Spinodal dewetting of thin films with large interfacial slip: implications from the dispersion relation

TL;DR

This paper investigates how large interfacial slip affects the dispersion relation in spinodally dewetting thin films, revealing significant shifts in the power spectrum that impact experimental assessments of disjoining pressure.

Contribution

It demonstrates that large slip lengths cause notable shifts in the dispersion relation's maximum, affecting methods to measure disjoining pressure in thin films.

Findings

Maximum of the dispersion relation shifts to larger wavelengths with increased slip.

Predicted 20% shift in power spectrum maximum for PS films on OTS-covered Si wafers.
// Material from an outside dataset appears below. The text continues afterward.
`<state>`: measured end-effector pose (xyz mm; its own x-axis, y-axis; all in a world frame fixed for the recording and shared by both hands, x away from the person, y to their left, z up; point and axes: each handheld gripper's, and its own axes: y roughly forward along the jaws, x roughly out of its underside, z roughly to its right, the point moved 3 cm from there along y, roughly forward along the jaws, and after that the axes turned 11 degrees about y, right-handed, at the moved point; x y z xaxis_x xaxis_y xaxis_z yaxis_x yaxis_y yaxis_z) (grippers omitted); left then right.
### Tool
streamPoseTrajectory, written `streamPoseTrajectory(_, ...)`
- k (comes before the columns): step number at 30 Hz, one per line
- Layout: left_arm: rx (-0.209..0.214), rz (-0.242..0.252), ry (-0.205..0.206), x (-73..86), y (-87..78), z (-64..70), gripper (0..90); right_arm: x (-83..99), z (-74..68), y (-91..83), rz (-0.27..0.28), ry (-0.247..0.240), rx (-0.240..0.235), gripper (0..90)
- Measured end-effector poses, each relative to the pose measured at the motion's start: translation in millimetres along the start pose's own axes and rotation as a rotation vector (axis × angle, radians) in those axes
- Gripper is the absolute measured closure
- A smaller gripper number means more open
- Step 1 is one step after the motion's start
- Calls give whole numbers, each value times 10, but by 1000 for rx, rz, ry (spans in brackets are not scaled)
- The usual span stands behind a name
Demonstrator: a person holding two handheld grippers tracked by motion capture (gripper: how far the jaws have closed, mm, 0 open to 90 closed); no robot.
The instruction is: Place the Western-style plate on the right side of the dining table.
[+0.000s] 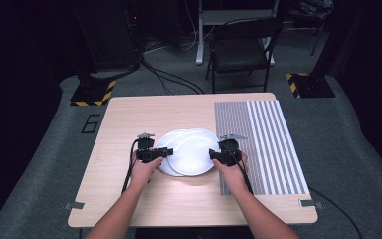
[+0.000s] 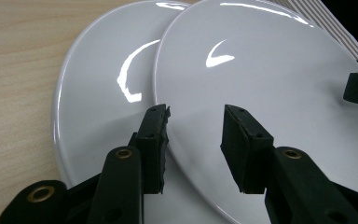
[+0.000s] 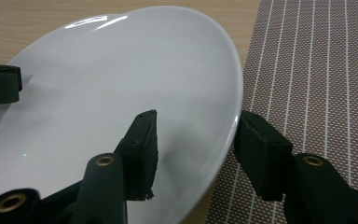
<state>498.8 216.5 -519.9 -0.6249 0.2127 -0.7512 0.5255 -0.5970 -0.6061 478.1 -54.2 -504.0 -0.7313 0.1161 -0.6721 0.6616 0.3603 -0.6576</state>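
Pale wood table [image 1: 129, 149], striped mat [image 1: 263, 144] covering its 3 o'clock side. Two white plates at table centre: upper plate [image 1: 194, 152] overlapping lower plate [image 1: 165, 144], offset toward 3 o'clock. Left gripper [image 1: 165, 153] at the 9 o'clock rim, jaws spread astride the upper plate's edge. Right gripper [image 1: 213, 155] at 3 o'clock, jaws spread astride that plate's rim. Step, judged: two-sided grasp being set. Next: both close evenly, lift level.
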Motion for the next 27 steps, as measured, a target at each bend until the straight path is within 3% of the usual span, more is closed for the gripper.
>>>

Large slip lengths significantly influence the interpretation of roughness spectra.

Abstract

We compare the dispersion relations for spinodally dewetting thin liquid films for increasing magnitude of interfacial slip length in the lubrication limit. While the shape of the dispersion relation, in particular the position of the maximum, are equal for no-slip up to moderate slip lengths, the position of the maximum shifts to much larger wavelengths for large slip lengths. Here, we discuss the implications of this fact for recently developed methods to assess the disjoining pressure in spinodally unstable thin films by measuring the shape of the roughness power spectrum. For PS films on OTS covered Si wafers (with slip length b approx. 1 mum) we predict a 20% shift of the position of the maximum of the power spectrum which should be detectable in experiments.